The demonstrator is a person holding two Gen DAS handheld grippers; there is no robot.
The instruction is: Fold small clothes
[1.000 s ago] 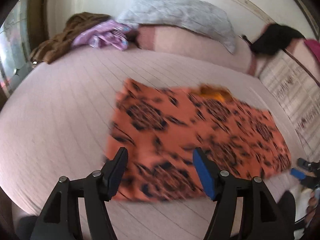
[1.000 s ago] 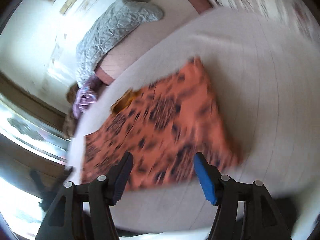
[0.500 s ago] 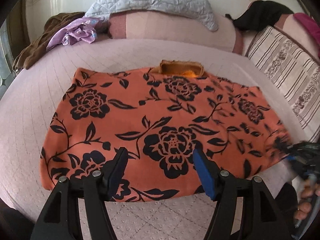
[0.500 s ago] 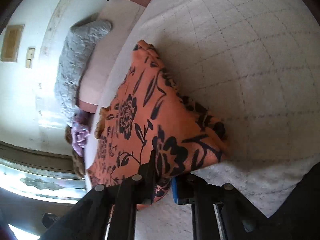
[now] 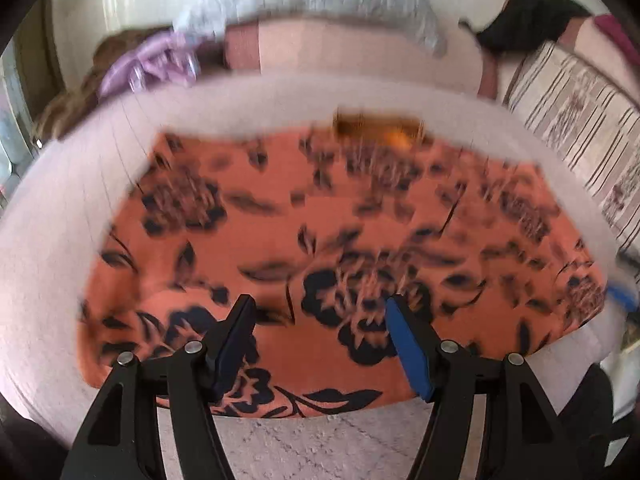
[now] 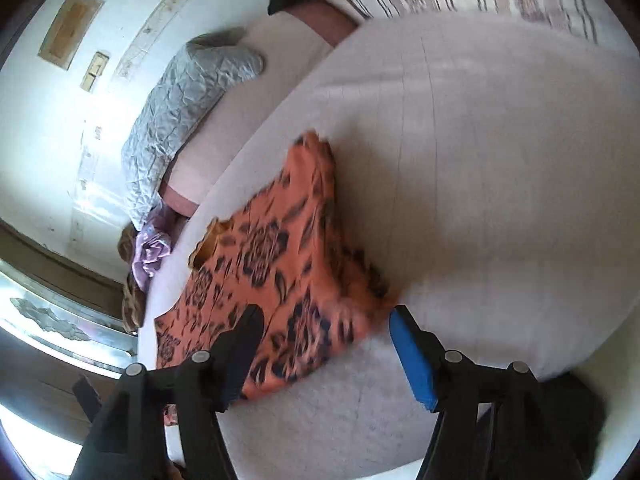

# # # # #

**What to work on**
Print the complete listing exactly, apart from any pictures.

**Exercise result**
The demonstrator is a person holding two Gen DAS handheld grippers; there is no robot.
The instruction is: Fold small clothes
[1.000 s ago] 
[1.000 s ago] 
[0.500 s ago] 
[0.500 s ago] 
[now] 
[now] 

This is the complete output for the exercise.